◆ About this exercise
Each line below must be reproduced exactly, though the pictures are to be dropped.

::::::

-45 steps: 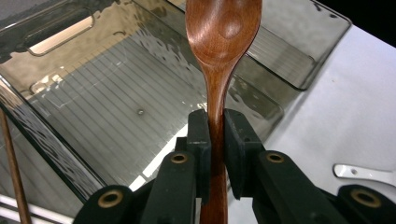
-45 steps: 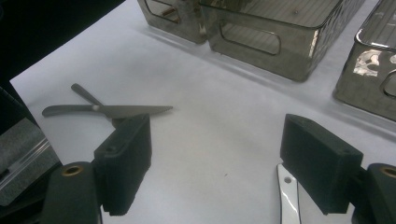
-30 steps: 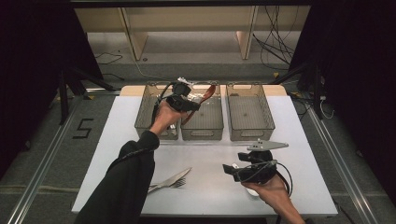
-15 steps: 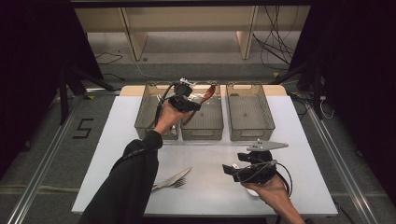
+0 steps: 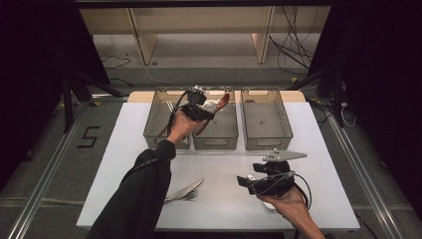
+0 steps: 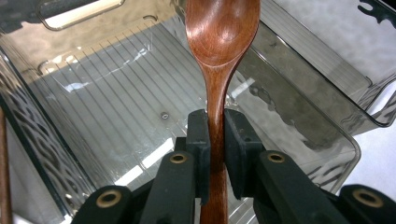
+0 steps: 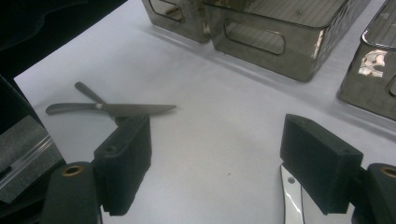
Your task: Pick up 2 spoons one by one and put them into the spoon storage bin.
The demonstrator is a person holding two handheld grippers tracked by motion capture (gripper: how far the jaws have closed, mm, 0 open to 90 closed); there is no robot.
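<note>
While the left gripper stays clamped on the wooden spoon, it hangs over the middle bin, barely shifted since before. At five o'clock, the right gripper rests wide open, empty.

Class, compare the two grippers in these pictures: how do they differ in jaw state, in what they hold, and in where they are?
The left gripper has its jaws clamped on a wooden spoon; the right gripper has its jaws wide apart with nothing between them. The left gripper is over the middle bin at the far side of the table; the right gripper sits low near the table's near edge. Both have black jaws and are hand-held.
</note>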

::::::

◆ Result
-45 steps: 
-45 steps: 
-30 steps: 
-15 steps: 
+0 steps: 
+0 steps: 
+0 steps: 
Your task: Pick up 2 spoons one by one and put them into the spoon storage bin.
The demonstrator is a person holding two handheld grippers tracked by motion capture (gripper: how far the jaws have closed, mm, 0 open to 90 closed); there is no robot.
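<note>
While the left gripper stays clamped on the wooden spoon, it hangs over the middle bin, barely shifted since before. At five o'clock, the right gripper rests wide open, empty.

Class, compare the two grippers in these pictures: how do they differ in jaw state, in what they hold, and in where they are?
The left gripper has its jaws clamped on a wooden spoon; the right gripper has its jaws wide apart with nothing between them. The left gripper is over the middle bin at the far side of the table; the right gripper sits low near the table's near edge. Both have black jaws and are hand-held.
</note>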

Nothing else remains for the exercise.